Task to complete
Retype, word for word, every line of the records below starting at the one that contains "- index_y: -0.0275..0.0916" and ending at the one that contains "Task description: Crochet"; include both of those lines and nothing more.

Material supplied

-----

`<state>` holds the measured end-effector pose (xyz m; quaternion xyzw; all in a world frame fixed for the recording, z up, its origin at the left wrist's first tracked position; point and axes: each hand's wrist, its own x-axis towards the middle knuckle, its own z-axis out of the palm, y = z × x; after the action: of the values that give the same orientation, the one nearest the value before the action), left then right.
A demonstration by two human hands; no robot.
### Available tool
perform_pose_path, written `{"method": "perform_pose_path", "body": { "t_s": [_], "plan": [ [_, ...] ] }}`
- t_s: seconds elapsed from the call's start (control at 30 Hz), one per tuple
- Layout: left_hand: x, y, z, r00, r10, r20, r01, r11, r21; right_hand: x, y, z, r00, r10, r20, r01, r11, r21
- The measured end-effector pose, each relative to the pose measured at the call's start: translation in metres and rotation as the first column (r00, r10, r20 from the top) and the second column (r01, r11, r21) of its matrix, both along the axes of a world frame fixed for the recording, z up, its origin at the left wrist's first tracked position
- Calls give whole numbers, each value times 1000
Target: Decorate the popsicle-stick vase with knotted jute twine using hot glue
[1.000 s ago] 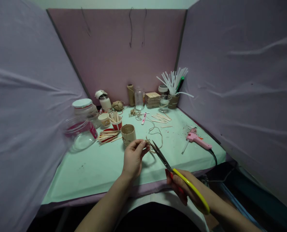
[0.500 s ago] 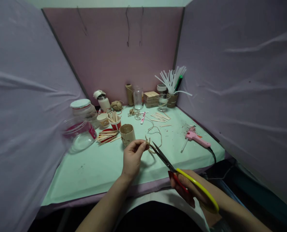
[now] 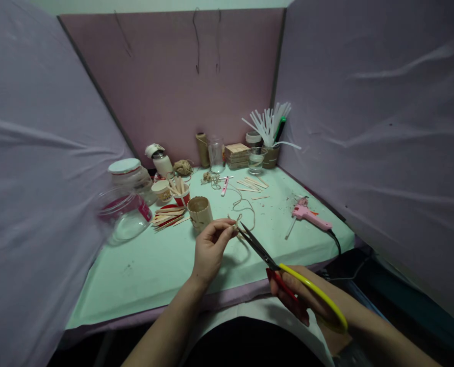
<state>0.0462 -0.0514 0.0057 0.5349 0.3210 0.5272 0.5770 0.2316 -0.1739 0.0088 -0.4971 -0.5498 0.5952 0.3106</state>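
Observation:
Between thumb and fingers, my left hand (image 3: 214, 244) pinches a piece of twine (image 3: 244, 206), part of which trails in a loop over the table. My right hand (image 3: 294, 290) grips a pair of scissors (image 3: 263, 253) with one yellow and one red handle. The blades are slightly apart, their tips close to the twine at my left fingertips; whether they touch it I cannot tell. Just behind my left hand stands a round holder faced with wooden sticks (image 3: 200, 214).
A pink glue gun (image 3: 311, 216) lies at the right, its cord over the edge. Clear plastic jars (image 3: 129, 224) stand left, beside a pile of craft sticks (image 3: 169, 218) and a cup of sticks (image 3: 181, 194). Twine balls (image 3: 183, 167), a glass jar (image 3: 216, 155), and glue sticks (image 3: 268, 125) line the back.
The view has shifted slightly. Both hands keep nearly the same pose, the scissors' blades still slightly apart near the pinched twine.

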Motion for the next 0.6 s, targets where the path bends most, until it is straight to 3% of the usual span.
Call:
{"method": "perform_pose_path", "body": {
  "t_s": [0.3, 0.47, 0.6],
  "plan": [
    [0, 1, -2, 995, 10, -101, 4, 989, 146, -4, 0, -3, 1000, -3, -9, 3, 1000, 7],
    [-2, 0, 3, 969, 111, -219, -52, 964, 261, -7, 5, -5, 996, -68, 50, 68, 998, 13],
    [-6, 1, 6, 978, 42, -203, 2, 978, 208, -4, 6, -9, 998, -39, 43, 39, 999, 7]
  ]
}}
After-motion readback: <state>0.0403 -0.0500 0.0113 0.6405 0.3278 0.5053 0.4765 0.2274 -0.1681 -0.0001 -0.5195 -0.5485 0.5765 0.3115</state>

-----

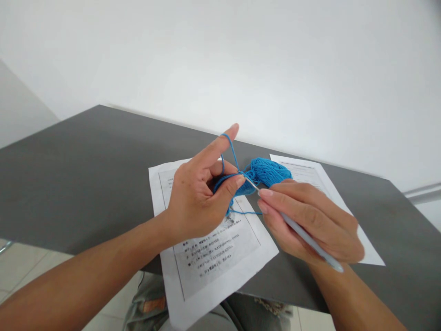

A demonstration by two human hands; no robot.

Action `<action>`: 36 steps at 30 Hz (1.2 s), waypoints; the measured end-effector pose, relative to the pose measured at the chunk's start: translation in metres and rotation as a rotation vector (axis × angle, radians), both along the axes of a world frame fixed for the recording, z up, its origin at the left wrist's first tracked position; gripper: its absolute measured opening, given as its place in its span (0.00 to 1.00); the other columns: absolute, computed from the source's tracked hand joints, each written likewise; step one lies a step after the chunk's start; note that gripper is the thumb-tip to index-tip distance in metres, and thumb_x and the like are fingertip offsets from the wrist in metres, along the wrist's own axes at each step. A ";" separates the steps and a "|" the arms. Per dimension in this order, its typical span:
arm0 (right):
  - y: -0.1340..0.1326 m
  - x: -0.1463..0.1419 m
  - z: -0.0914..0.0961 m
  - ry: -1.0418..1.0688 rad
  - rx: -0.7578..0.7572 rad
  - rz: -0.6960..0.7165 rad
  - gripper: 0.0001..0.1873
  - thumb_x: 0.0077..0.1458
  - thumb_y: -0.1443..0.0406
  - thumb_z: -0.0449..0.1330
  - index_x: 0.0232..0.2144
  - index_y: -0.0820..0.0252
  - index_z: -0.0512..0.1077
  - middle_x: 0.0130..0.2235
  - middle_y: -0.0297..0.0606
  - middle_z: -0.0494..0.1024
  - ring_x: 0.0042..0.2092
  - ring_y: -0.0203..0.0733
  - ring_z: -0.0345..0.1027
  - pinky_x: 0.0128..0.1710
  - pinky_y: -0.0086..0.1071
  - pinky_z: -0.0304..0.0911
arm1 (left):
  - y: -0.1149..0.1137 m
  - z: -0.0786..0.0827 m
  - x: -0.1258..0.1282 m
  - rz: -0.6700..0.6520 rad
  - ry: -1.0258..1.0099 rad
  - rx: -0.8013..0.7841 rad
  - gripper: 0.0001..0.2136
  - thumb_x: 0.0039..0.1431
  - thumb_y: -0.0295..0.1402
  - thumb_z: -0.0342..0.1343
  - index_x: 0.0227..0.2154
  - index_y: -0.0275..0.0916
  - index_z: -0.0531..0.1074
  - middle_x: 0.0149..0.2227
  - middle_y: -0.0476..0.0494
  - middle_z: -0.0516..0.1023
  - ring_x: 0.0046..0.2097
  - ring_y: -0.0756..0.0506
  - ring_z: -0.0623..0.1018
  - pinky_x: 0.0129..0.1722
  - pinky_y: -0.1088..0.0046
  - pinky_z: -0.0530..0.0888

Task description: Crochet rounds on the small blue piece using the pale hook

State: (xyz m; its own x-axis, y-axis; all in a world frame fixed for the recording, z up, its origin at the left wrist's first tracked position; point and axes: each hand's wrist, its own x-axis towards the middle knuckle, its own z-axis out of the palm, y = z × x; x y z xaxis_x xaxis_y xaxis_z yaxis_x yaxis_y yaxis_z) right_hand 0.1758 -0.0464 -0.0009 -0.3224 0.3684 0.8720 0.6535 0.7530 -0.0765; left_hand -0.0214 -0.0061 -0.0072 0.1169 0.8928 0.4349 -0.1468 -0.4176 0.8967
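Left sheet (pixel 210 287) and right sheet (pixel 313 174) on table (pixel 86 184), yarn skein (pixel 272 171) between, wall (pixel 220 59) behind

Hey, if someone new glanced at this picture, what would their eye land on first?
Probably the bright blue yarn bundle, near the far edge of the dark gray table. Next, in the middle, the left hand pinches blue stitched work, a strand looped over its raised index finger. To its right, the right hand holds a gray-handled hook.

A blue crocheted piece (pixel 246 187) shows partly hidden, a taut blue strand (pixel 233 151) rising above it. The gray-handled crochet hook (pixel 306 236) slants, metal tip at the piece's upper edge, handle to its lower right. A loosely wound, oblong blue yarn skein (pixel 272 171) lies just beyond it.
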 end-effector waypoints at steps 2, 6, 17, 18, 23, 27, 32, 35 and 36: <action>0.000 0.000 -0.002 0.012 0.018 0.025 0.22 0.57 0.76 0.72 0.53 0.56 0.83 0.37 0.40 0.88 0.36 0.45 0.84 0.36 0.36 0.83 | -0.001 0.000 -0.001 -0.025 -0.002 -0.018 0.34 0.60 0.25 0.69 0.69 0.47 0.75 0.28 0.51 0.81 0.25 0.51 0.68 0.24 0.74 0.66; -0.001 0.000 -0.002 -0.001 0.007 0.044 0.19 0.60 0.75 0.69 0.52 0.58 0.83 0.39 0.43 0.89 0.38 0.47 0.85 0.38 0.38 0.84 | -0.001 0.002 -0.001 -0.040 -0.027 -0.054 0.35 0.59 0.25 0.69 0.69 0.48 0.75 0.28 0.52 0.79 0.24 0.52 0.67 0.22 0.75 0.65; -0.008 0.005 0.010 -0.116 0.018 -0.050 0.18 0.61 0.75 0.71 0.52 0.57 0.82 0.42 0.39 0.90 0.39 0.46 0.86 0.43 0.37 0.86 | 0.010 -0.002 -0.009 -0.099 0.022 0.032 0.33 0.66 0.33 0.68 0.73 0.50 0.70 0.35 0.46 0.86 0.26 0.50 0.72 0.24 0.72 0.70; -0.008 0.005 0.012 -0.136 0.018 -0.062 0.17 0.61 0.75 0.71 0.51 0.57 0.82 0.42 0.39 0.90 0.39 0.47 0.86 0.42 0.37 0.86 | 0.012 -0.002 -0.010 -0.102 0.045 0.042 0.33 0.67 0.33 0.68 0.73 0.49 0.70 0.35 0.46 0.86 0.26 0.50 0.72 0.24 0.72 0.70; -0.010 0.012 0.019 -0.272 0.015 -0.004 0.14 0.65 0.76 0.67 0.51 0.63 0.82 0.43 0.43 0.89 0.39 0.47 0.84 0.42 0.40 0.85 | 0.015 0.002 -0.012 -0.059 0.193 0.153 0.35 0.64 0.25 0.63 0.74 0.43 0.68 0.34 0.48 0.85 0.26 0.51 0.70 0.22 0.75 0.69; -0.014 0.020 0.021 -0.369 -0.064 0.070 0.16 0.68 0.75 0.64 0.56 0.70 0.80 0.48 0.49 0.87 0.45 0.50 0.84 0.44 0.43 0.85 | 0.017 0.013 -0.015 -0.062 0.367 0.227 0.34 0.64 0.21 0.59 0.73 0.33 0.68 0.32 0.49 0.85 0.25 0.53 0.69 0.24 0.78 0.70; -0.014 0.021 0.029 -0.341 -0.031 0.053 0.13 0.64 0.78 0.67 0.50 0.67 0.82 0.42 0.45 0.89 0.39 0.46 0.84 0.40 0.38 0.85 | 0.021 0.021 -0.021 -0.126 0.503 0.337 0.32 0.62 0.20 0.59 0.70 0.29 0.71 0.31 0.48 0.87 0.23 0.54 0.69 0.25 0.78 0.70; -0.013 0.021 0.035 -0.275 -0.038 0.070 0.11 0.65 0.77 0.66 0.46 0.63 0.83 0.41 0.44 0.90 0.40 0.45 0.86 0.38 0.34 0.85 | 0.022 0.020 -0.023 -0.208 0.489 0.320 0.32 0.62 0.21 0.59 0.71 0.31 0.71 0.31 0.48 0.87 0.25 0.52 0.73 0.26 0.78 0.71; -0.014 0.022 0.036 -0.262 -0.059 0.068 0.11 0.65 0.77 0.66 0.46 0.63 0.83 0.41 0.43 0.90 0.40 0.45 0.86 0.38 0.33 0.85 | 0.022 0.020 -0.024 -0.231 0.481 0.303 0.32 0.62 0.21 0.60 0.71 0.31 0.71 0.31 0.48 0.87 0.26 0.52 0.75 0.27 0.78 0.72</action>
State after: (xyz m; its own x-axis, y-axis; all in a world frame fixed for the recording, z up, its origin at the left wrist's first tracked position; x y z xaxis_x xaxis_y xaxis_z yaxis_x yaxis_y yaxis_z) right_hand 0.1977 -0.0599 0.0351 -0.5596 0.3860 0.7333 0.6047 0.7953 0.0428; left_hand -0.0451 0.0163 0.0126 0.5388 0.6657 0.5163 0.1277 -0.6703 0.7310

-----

Answer to the exercise
  - index_y: -0.0275..0.0916
  - index_z: -0.0531..0.1074
  - middle_x: 0.0149..0.2227
  - middle_y: -0.0476..0.0494
  - middle_z: -0.0516..0.1023
  - ring_x: 0.0046..0.2097
  - ring_y: -0.0756..0.0506
  - ring_z: -0.0623..0.1018
  - pinky_x: 0.0129..0.1722
  - pinky_y: -0.1088..0.0046
  - pinky_z: -0.0530..0.0888

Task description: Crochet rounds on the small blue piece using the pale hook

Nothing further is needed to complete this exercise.